What is missing, of course, is any really concerted effort to extend that critical analysis to other aspects of American society. Likewise in Ian McEwan's Saturday (Citation2005), set on the day of the massive anti‐war march in London in February 2003, the milieu of Henry Perowne, with its copious consumer luxuries and its complacent belief in science and progress, is presented largely without irony and therefore without sufficient critical distance from the official account of events post‐2001, an account which sees a progressive West resisting a series of irrational and violent external threats. This is not something that can be said of Spiegelman's In the Shadow of No Towers (Citation2004), which explores the way in which the events of September 2001 were quickly captured by the complacent narratives of those in power; of Philip Roth's The Plot Against America (Citation2004), in which the plot of the title, which emanates from within rather than from without, refers to the imaginary presidency of the anti‐Semitic aviator Charles Lindbergh but which also invites comparisons with the more recent arrogation of power by a similarly overweening executive; or of The Reluctant Fundamentalist (Citation2007), in which “focus on the fundamentals” is the motto of Underwood Samson (US), the specialists in commercial acquisitions for whom the radicalized protagonist used to work.

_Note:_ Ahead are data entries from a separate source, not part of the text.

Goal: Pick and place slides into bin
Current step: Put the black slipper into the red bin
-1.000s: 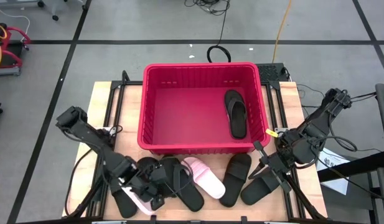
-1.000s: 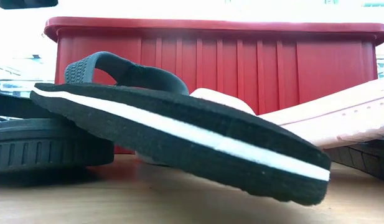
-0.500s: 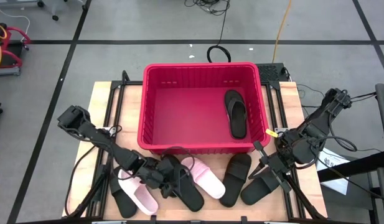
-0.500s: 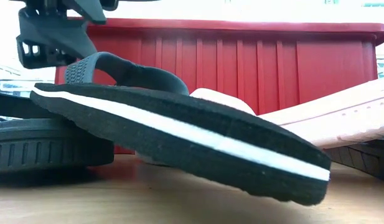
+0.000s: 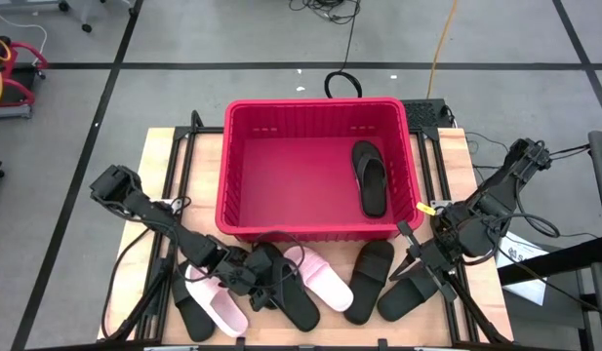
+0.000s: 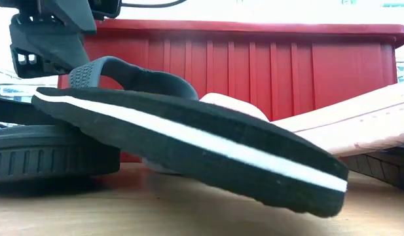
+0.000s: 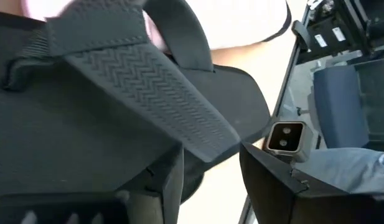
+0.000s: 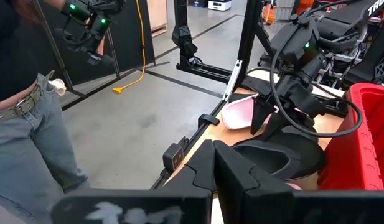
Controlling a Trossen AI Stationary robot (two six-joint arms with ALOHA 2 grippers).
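where slides (image 5: 281,288) pile, left gripper (image 5: 250,283) straddles one strap.

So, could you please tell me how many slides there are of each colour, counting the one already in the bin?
Black slides: 6
Pink slides: 2
Total: 8

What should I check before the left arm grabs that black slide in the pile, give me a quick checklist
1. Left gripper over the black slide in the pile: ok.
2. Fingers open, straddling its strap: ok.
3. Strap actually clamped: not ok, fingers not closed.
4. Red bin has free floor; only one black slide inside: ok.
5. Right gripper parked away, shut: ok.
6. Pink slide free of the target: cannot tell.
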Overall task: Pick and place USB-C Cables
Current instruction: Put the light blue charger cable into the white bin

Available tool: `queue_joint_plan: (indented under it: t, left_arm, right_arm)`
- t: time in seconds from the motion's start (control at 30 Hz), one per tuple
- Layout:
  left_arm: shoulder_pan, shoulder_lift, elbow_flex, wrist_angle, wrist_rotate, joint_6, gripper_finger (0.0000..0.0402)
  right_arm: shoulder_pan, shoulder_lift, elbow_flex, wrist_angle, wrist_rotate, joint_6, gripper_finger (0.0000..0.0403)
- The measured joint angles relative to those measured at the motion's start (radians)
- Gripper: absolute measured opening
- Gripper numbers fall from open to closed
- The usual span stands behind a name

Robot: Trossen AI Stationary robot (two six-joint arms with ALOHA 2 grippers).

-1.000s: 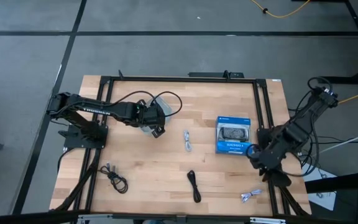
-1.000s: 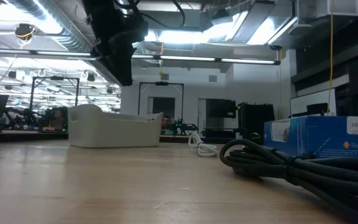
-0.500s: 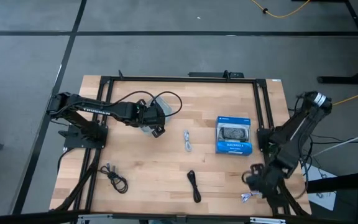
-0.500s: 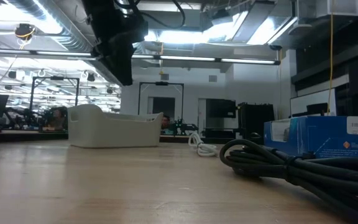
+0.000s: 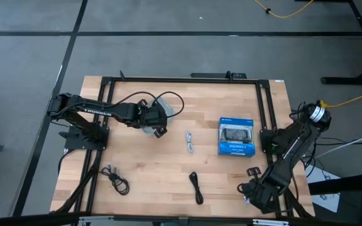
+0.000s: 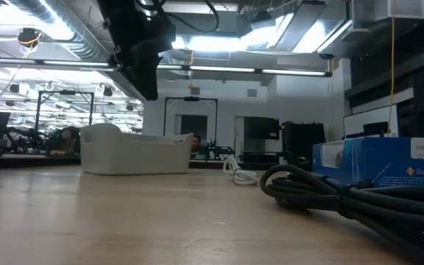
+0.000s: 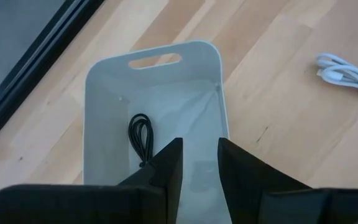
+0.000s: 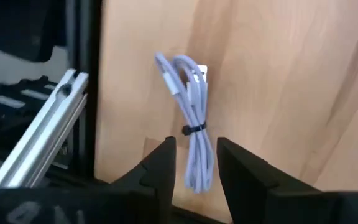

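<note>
Right pincer (image 8: pixel 193 163) now lower over grey cable (image 8: pixel 190 135) (long axis along spread fingers), left pincer (image 7: pixel 199 163) slightly parted above tray (image 7: pixel 107 81)

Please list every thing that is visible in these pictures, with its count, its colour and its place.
black cables on table: two, black, near edge, left and centre.
black cable in tray: one, black, inside tray.
white cable: one, white, table centre.
silver-grey cable: one, near right corner, under right gripper.
tray: one, translucent grey, far left.
blue box: one, right of centre.
left gripper: open, above tray.
right gripper: open, over silver-grey cable.
</note>
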Motion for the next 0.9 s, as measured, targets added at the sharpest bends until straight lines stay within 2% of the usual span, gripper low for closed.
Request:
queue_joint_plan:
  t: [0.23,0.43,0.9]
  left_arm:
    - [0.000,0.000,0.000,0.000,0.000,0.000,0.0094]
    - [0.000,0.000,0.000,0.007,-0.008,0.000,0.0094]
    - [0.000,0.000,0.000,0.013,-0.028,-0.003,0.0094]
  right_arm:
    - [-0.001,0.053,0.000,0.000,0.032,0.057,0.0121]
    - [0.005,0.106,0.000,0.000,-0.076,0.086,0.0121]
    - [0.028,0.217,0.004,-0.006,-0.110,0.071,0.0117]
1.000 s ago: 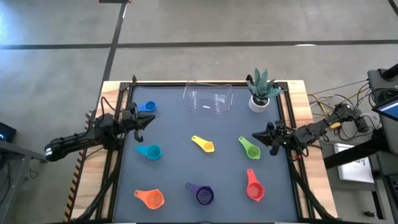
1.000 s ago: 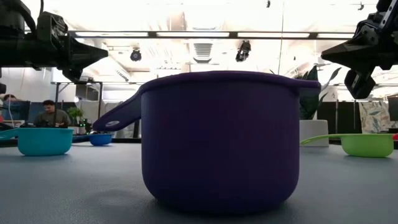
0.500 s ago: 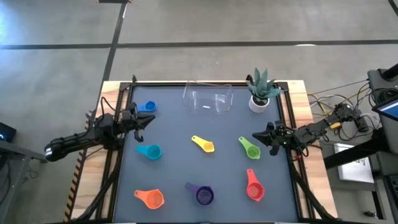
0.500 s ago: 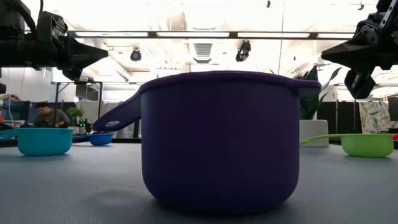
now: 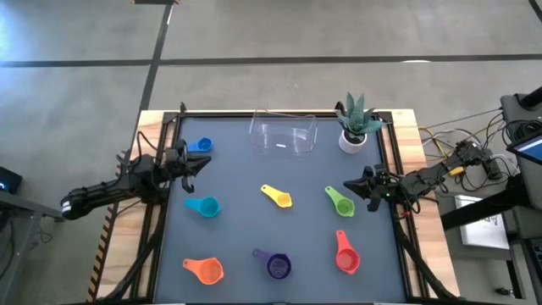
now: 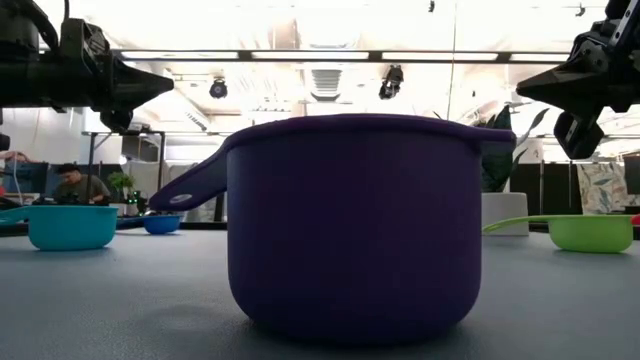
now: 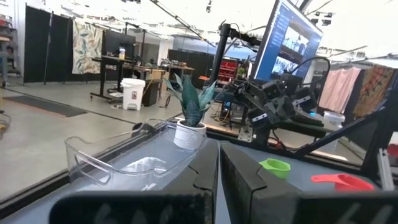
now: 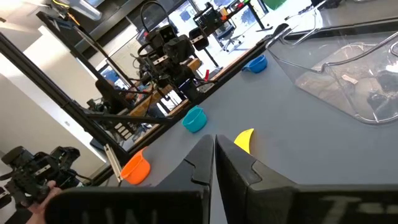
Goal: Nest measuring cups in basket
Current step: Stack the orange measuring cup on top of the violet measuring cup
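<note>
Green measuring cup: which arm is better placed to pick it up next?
Right. The right gripper hovers just beside the green cup, fingers shut and empty. The left gripper sits across the table by the blue cup.

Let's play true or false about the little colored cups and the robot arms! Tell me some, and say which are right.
1. The basket has no cups in it. True.
2. The purple cup sits inside the orange cup. False: they lie apart on the table.
3. The left gripper is shut and holds nothing. True.
4. The right gripper is carrying the green cup. False: the green cup lies on the table beside it.
5. The plant pot stands next to the basket. True.
6. The red cup is in the basket. False: it lies on the table.
</note>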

Anna Hartnell's discussion of Mohsin Hamid's The Reluctant Fundamentalist brings to the fore salient questions that arose in the aftermath of “9/11”. What role can multiculturalism now play in American society? What of the so‐called melting pot? Hartnell argues that “Hamid's novel undoubtedly identifies race as intrinsic to the constitution of the American politics of place, but [ … ] also hangs on to an image of America as the possibility of a new kind of national politics that might enable the transcendence of racial difference”. The novel forces a consideration of the new subjectivities formed at the crossroads of the destruction of familiar identity politics. This also brings with it a profound reconsideration of America's history as a welcoming and liberal destination – though the novel does not deny this stance, it questions anew the sacrifices that need to be made if one is to belong to “America” and “American values”. “9/11”, and the events that followed, forced the question of how are you American? The answer seems to lie somewhere between concealing ethnic legacies and feigning to overcome them. To belong, it seems, requires surrendering to claims of origin.

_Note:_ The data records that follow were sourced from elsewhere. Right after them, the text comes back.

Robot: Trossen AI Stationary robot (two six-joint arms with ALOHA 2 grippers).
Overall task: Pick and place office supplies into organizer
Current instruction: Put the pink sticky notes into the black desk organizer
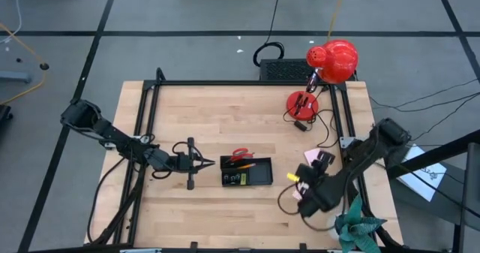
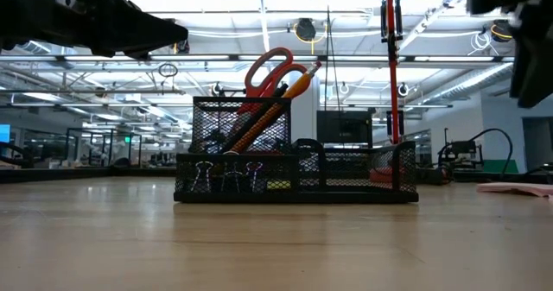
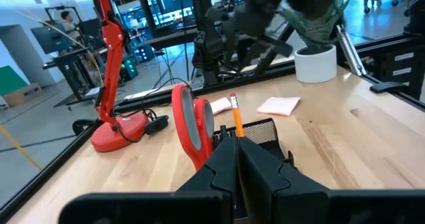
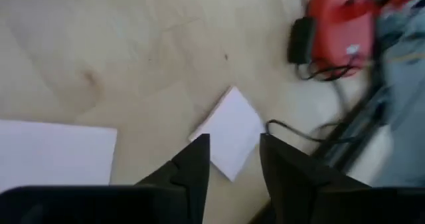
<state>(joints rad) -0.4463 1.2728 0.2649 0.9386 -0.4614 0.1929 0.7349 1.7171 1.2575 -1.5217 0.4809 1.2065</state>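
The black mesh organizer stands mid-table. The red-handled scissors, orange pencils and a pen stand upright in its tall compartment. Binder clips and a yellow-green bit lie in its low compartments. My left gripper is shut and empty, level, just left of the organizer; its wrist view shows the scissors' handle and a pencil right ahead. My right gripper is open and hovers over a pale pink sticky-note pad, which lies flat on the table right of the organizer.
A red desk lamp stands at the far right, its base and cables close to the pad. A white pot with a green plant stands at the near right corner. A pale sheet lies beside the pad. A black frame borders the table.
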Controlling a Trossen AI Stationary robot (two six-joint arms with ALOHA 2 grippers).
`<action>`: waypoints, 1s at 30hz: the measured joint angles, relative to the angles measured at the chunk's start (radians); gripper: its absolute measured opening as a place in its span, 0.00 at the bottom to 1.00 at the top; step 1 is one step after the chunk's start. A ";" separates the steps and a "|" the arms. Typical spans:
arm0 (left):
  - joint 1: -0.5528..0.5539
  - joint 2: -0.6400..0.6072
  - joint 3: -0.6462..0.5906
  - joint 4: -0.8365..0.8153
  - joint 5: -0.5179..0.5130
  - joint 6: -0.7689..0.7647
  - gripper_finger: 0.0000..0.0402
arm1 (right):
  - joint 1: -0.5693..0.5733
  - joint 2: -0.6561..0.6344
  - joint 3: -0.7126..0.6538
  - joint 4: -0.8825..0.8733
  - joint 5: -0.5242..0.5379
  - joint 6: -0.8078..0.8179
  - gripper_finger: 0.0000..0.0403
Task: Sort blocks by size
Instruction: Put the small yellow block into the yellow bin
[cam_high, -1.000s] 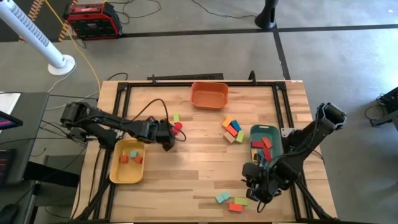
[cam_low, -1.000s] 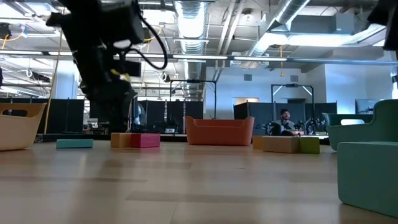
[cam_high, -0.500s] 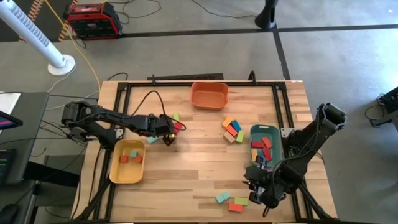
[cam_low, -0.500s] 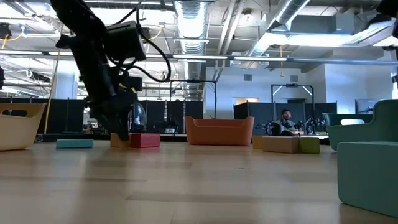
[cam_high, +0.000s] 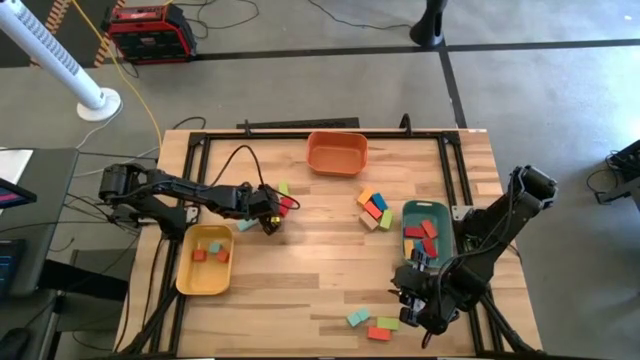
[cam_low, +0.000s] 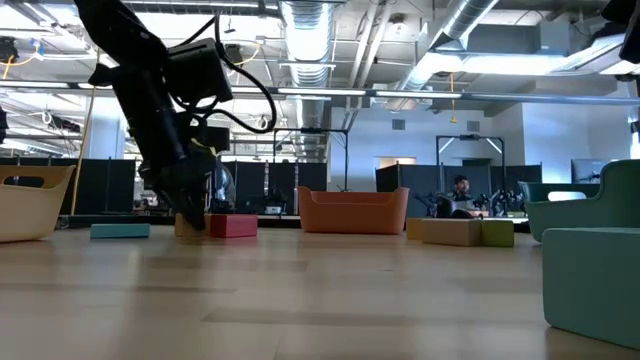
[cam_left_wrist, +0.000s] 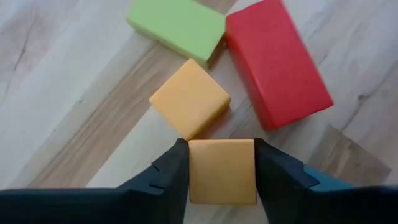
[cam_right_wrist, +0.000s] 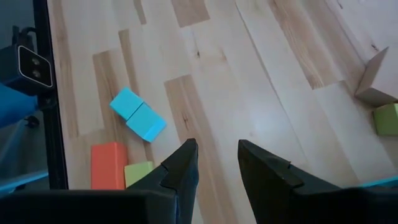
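1. The left tool (cam_left_wrist: 221, 163) sits low over the bench (cam_high: 320, 260), its two fingers closed onto a small orange cube (cam_left_wrist: 222, 170), one on each side face.
2. Just ahead of that tool's tips lies a second orange cube (cam_left_wrist: 189, 107), touching or nearly touching the held one; a green block (cam_left_wrist: 177, 25) and a red bar (cam_left_wrist: 277, 62) lie just beyond it.
3. The step in hand looks like the pick: the cube is clamped but seems not yet lifted.
4. The next move probably calls for a straight lift clear of its neighbour, then a carry to the yellow tray (cam_high: 205, 260), beside the left arm, where a few small blocks already lie.
5. The right tool (cam_right_wrist: 217, 163) hovers with a narrow empty gap, near two cyan cubes (cam_right_wrist: 137, 114), an orange block (cam_right_wrist: 107, 164) and a green block (cam_right_wrist: 139, 173).
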 joint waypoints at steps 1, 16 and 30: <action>0.000 -0.001 0.000 0.002 0.005 0.010 0.35 | 0.000 0.000 0.000 0.000 0.000 0.004 0.39; -0.155 -0.137 0.121 -0.380 0.144 0.023 0.33 | -0.008 0.000 0.000 0.005 0.002 0.014 0.39; -0.647 -0.402 0.277 -0.908 0.129 -0.486 0.33 | -0.006 0.000 0.000 0.026 0.002 0.013 0.39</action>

Our second article looks at Palestinian writing post‐“9/11”, in particular at the work of Sahar Khalifeh. Here, Anna Bernard investigates how media coverage of events that took place in America fuelled global anti‐Palestinian sentiment anew. Khalifeh's novel The End of Spring looks at the figure of the Palestinian suicide bomber in order to explain but “also [to problematize] the category of ‘terror’ itself”. The novel looks to interior, psychological motives behind the undertaking of destructive actions at the same time as it examines carefully the effects of these activities that destroy and make unsustainable basic human rights. Bernard astutely reveals how Khalifeh's protagonist Ahmed surrenders to the allure of becoming a suicide bomber as a means of expressing frustrated disaffection, though ironically this act simultaneously reveals that in the absence of basic human rights the act of terror provides a space for growth and personal development. Through employing what might at first seem a strategy of Palestinian victimhood, Khalifeh nevertheless makes a strong case for how international politics needs to readdress the issue of justice in the occupied territories. The context of the new war on terror only highlights anew a pre‐existing occupation that has not substantially altered and that threatens to become generalized in fresh discourses on terror.

S. Todd Atchison's reading of Safran Foer's Extremely Loud & Incredibly Close is a poignant endeavour to make textual the ethereal experience of ongoing trauma. Foer's text makes use of “meta‐textual arrangement[s]”, letters, blank spaces, photos, journal entries and other discursive means in a successful attempt to reveal the private nature of meaning and its construction. Providing his reader with information that does not immediately come together as traditional linear narrative, Foer, as Atchison argues, enacts not only the fragmentary nature of trauma but also the increasingly fractured quality of discursive strategies that attempt to capture trauma. Counter‐narratives arise and miscommunications abound, as do silences, refused conversations and missed opportunities that bring with them sadness, guilt and shame. Intense personal stories illuminate the past and present and reveal the intimate nature of pain and its manifestation. Atchison exposes the limitations of language to counter official narratives and how sometimes there is no story to tell because there simply is nothing left to communicate. Here, reading and the role of the reader are paramount as participation in the construction of meaning comes to stand in place of a wholly salutary and comprehensive story. This seems apt for an event such as “9/11” that still seems too close for complete understanding.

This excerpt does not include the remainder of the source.